▸ TASK:
Leaving out the images, repeat all the lines below exactly.

-- COLLECTED MATERIAL follows --

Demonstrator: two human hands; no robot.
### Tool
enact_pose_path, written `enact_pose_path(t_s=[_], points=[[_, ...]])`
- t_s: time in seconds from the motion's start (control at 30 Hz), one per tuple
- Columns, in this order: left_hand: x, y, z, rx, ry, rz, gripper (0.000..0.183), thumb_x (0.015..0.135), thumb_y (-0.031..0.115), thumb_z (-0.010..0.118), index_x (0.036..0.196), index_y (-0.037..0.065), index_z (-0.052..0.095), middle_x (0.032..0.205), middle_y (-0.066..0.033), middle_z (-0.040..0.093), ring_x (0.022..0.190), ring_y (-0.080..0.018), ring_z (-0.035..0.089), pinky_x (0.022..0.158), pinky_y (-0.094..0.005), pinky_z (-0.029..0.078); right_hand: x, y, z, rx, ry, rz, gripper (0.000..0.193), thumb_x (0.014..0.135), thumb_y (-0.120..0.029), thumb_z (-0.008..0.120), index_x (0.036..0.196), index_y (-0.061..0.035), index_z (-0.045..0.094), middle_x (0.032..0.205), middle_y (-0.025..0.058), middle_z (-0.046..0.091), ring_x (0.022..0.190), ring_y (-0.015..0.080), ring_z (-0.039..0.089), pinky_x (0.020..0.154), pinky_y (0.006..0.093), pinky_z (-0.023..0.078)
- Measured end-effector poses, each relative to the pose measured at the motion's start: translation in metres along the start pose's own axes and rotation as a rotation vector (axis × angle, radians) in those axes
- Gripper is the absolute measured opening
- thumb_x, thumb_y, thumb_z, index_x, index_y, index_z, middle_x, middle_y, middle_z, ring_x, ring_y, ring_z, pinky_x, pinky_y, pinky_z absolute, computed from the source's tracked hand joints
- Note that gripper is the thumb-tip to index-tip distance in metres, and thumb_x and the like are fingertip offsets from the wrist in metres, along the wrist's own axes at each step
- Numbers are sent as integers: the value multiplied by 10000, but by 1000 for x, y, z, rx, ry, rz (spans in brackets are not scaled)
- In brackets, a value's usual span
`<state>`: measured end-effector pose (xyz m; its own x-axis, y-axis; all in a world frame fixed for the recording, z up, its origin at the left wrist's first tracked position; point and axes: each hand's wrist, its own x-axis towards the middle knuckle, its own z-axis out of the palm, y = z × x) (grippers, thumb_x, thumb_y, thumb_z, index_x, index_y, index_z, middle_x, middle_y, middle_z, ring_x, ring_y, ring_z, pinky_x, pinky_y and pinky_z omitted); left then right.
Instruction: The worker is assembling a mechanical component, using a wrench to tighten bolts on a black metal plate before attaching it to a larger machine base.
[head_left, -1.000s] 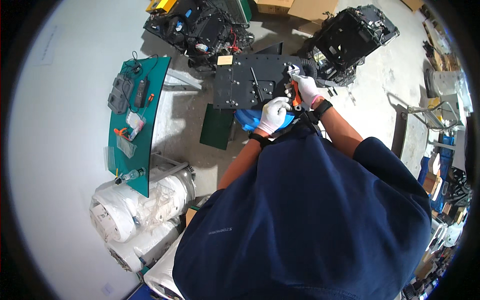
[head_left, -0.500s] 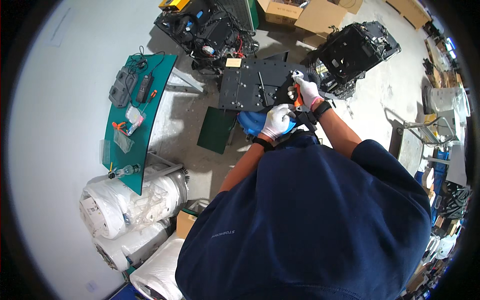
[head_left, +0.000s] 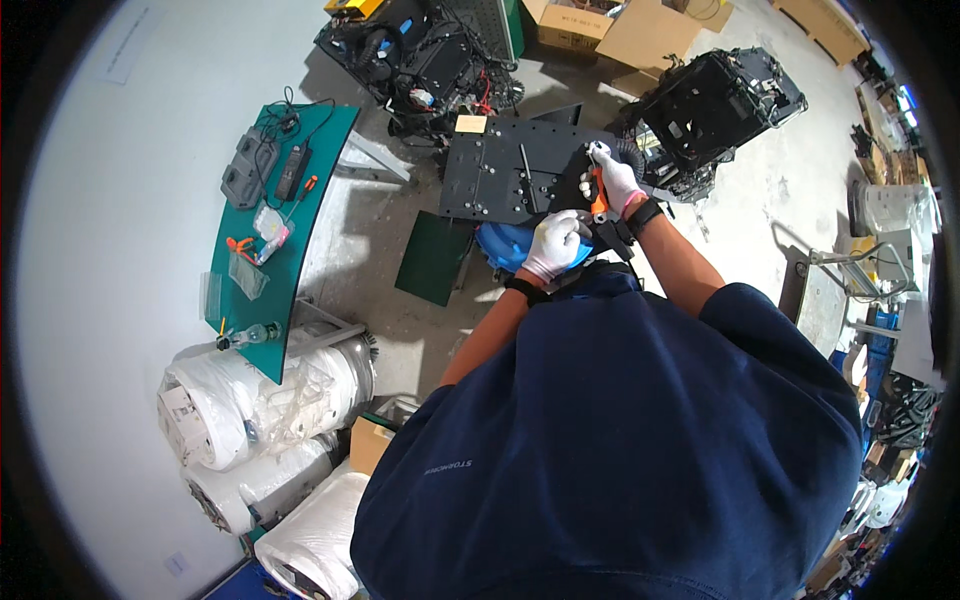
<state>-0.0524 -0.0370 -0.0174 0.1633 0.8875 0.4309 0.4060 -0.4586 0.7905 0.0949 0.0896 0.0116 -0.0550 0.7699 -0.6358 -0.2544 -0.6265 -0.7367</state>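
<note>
My right hand (head_left: 621, 183), in a white glove, is closed around an orange-handled adjustable wrench (head_left: 599, 200). Its metal head is by the right edge of a black metal plate (head_left: 510, 150), with the handle pointing back towards me. My left hand (head_left: 555, 243), gloved too, is at the plate's near edge with its fingers curled in. Whatever those fingers may hold is hidden. Small light-coloured fasteners dot the plate, and a thin dark rod-shaped tool (head_left: 528, 178) lies across it. Below my left hand is a rounded blue thing (head_left: 505, 243), partly covered.
A green-topped table (head_left: 270, 345) at left carries a grey case (head_left: 248, 168), a screwdriver (head_left: 302, 195) and a clear bottle (head_left: 257, 333). Black machine frames stand beyond the plate, one at far left (head_left: 430, 70), another at right (head_left: 715, 105). Wrapped white cylinders (head_left: 225, 410) lie lower left.
The whole view has shifted slightly. The wrench's head has turned a little at the plate's right edge, with my right hand still around it. My left hand keeps its place by the near edge.
</note>
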Motion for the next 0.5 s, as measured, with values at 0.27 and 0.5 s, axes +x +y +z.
enact_pose_path(t_s=[0.27,0.5], points=[[-1,-1,7,4,30,-2,190,741,-12,516,750,44,697,998,-141,725,947,-324,687,853,-417,542,10,1,-11,81,-130,52,248,1006,-322,525,994,-86,601,744,127,641,568,268,632,506,386,533],[0,1,9,21,64,-10,188,740,-12,516,742,46,695,989,-136,725,931,-322,688,836,-418,545,5,-2,-8,70,-98,50,257,990,-313,553,940,-65,602,741,133,650,566,270,640,510,387,537]])
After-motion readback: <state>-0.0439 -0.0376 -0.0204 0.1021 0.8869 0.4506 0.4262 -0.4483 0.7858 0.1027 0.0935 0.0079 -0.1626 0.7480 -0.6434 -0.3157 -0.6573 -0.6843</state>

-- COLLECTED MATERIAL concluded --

▸ OUTPUT OF THE EXERCISE:
Demonstrator: two human hands; no robot.
### Tool
enact_pose_path, written `enact_pose_path(t_s=[_], points=[[_, ...]])`
- t_s: time in seconds from the motion's start (control at 30 Hz), one per tuple
- Columns, in this order: left_hand: x, y, z, rx, ry, rz, gripper (0.000..0.183), thumb_x (0.015..0.135), thumb_y (-0.031..0.115), thumb_z (-0.010..0.118), index_x (0.036..0.196), index_y (-0.037..0.065), index_z (-0.052..0.095), middle_x (0.032..0.205), middle_y (-0.066..0.033), middle_z (-0.040..0.093), ring_x (0.022..0.190), ring_y (-0.080..0.018), ring_z (-0.035..0.089), pinky_x (0.022..0.158), pinky_y (-0.094..0.005), pinky_z (-0.029..0.078); right_hand: x, y, z, rx, ry, rz, gripper (0.000..0.193), thumb_x (0.014..0.135), thumb_y (-0.120..0.029), thumb_z (-0.008..0.120), index_x (0.036..0.196), index_y (-0.061..0.035), index_z (-0.045..0.094), middle_x (0.032..0.205), middle_y (-0.025..0.058), middle_z (-0.046..0.091), ring_x (0.022..0.190), ring_y (-0.015..0.080), ring_z (-0.039..0.089), pinky_x (0.020..0.154), pinky_y (0.006..0.093), pinky_z (-0.023..0.078)
- Measured end-effector poses, each relative to the pose measured at the motion's start: translation in metres along the start pose's own axes and rotation as a rotation vector (axis × angle, radians) in those axes
- Gripper is the absolute measured opening
- thumb_x, thumb_y, thumb_z, index_x, index_y, index_z, middle_x, middle_y, middle_z, ring_x, ring_y, ring_z, pinky_x, pinky_y, pinky_z absolute, computed from the source's tracked hand joints
- Note that gripper is the thumb-tip to index-tip distance in metres, and thumb_x and the like are fingertip offsets from the wrist in metres, along the wrist's own axes at each step
- Numbers are sent as integers: the value multiplied by 10000, but by 1000 for x, y, z, rx, ry, rz (spans in brackets are not scaled)
- In brackets, a value's usual span
`<state>`: measured end-effector pose (xyz m; its own x-axis, y-axis; all in a world frame fixed for the recording, z up, its origin at the left wrist's first tracked position; point and axes: each hand's wrist, its own x-axis towards the middle knuckle, its own z-axis out of the palm, y = z × x) (grippers, thumb_x, thumb_y, thumb_z, index_x, index_y, index_z, middle_x, middle_y, middle_z, ring_x, ring_y, ring_z, pinky_x, pinky_y and pinky_z omitted); left then right.
Instruction: The worker is assembling a mechanical component, using a wrench to tighten bolts on a black metal plate before attaching it to a larger machine base.
[head_left, -1.000s] 
[head_left, -0.500s] 
[head_left, +0.000s] 
<state>-0.0524 -0.0370 -0.0174 0.1633 0.8875 0.4309 0.4060 -0.4586 0.7905 0.0949 0.0896 0.0116 -0.0550 0.7699 -0.6358 -0.2544 -0.6265 -0.7367</state>
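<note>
My right hand (head_left: 621, 183), in a white glove, is closed around an orange-handled adjustable wrench (head_left: 599, 200). Its metal head is by the right edge of a black metal plate (head_left: 510, 150), with the handle pointing back towards me. My left hand (head_left: 555, 243), gloved too, is at the plate's near edge with its fingers curled in. Whatever those fingers may hold is hidden. Small light-coloured fasteners dot the plate, and a thin dark rod-shaped tool (head_left: 528, 178) lies across it. Below my left hand is a rounded blue thing (head_left: 505, 243), partly covered.
A green-topped table (head_left: 270, 345) at left carries a grey case (head_left: 248, 168), a screwdriver (head_left: 302, 195) and a clear bottle (head_left: 257, 333). Black machine frames stand beyond the plate, one at far left (head_left: 430, 70), another at right (head_left: 715, 105). Wrapped white cylinders (head_left: 225, 410) lie lower left.
The whole view has shifted slightly. The wrench's head has turned a little at the plate's right edge, with my right hand still around it. My left hand keeps its place by the near edge.
</note>
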Motion for the next 0.5 s, as measured, with values at 0.27 and 0.5 s, axes +x +y +z.
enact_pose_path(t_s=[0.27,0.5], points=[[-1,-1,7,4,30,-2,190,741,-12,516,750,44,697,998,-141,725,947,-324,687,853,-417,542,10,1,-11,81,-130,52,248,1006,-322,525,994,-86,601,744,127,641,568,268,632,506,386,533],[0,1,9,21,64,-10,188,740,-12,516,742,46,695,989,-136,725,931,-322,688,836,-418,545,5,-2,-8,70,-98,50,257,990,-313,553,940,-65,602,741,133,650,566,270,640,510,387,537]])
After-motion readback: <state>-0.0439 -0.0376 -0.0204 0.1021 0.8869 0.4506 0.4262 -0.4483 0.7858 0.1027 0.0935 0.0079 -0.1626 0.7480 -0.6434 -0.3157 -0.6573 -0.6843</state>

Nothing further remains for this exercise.